Nikos Pettas Νίκος Πέττας

Milon

Personal information
- Born: February 28, 1981 (age 44) Athens, Greece
- Nationality: Greek
- Listed height: 6 ft 4.75 in (1.95 m)
- Listed weight: 220 lb (100 kg)

Career information
- Playing career: 1998–present
- Position: Shooting guard / small forward

Career history
- 1998–2001: Olympiacos
- 2001–2003: Apollon Patras
- 2003–2004: Irakleio
- 2004–2006: Apollon Patras
- 2006–2007: Aigaleo
- 2007–2008: Olympias Patras
- 2008–2009: Trikala 2000
- 2009–2010: Olympias Patras
- 2010–2011: Koroivos Amaliadas
- 2011–2012: Doxa Lefkadas
- 2012–2014: Psychiko
- 2014–2017: Promitheas Patras
- 2017–2018: Diagoras Dryopideon
- 2018–2019: Ionikos NF
- 2019–2020: Ethnikos Piraeus
- 2020–present: Milon

Career highlights
- 2× Greek 3rd Division Top Scorer (2013, 2015); Greek 2nd Division Top Scorer (2014); Greek 2nd Division champion (2003);

= Nikos Pettas =

Greek basketball player

Nikolaos "Nikos" Pettas (Greek: Νικόλαος "Νίκος" Πέττας; born February 28, 1981) is a Greek professional basketball player. He is a 6 ft 4 in (1.95 m) tall shooting guard-small forward.

==Professional career==
Pettas began playing basketball with the junior teams of Olympiacos. With the senior men's team of Olympiacos, he played in the 1997 McDonald's Championship Final, against the Chicago Bulls. The first season of his pro career, was in the Greek League, during the 1998–99 season.

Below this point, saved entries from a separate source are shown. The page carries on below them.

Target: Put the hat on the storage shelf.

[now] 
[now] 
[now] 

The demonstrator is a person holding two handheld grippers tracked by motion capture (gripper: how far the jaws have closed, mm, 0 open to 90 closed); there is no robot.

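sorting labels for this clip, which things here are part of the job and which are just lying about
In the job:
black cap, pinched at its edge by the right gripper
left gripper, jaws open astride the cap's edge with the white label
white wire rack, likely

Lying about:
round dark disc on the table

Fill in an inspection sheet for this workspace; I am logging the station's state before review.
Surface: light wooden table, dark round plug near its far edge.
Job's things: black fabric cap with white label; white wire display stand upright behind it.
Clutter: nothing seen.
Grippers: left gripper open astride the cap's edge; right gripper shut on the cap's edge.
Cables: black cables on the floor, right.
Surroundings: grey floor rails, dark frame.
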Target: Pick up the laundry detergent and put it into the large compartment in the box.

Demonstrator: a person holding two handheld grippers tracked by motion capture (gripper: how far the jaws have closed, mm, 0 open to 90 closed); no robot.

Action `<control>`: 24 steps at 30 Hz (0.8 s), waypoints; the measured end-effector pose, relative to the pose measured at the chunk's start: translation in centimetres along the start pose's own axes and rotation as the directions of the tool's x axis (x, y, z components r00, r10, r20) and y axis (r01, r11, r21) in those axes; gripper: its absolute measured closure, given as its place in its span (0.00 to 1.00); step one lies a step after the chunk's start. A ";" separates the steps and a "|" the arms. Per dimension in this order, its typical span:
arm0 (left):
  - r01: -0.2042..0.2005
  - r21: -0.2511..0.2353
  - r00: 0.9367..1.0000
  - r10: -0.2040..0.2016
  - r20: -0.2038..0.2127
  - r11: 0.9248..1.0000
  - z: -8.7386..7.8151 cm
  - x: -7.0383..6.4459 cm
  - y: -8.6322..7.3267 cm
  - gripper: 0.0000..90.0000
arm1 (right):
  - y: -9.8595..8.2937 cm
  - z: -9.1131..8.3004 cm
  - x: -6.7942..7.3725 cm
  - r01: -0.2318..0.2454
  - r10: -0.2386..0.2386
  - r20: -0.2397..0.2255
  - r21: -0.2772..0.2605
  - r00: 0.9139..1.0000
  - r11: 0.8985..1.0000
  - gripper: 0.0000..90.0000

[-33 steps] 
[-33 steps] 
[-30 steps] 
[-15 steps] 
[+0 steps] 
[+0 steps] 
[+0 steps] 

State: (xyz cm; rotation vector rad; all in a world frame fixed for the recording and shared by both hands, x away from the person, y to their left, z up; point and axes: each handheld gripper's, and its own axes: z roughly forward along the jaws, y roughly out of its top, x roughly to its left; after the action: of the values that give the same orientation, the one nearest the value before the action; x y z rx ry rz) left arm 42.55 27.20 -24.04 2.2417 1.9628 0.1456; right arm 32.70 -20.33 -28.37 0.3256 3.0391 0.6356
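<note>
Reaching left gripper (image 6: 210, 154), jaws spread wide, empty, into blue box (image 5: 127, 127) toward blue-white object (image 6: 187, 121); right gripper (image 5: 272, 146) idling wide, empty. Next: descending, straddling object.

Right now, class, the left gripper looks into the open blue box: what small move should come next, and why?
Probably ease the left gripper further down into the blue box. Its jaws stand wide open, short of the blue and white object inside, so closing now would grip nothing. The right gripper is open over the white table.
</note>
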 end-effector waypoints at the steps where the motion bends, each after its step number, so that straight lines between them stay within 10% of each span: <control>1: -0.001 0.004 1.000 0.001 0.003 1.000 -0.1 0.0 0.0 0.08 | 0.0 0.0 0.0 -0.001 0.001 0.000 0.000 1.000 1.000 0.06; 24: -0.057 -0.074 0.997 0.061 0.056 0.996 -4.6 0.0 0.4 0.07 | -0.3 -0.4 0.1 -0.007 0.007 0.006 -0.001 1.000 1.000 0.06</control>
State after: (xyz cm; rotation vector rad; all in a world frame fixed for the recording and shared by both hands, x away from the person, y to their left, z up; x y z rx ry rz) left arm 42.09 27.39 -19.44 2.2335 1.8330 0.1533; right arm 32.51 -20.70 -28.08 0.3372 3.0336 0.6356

He played in the European-wide 3rd-tier level FIBA EuroChallenge, during the 2007–08 season, with Olympias Patras.

==National team career==
Pettas was a member of the junior national teams of Greece. With Greece's junior national teams, he played at the following tournaments: the 1997 FIBA Europe Under-16 Championship, the 1998 FIBA Europe Under-18 Championship, where he won a bronze medal, the 1999 FIBA Under-19 World Championship, and the 2000 FIBA Europe Under-20 Championship.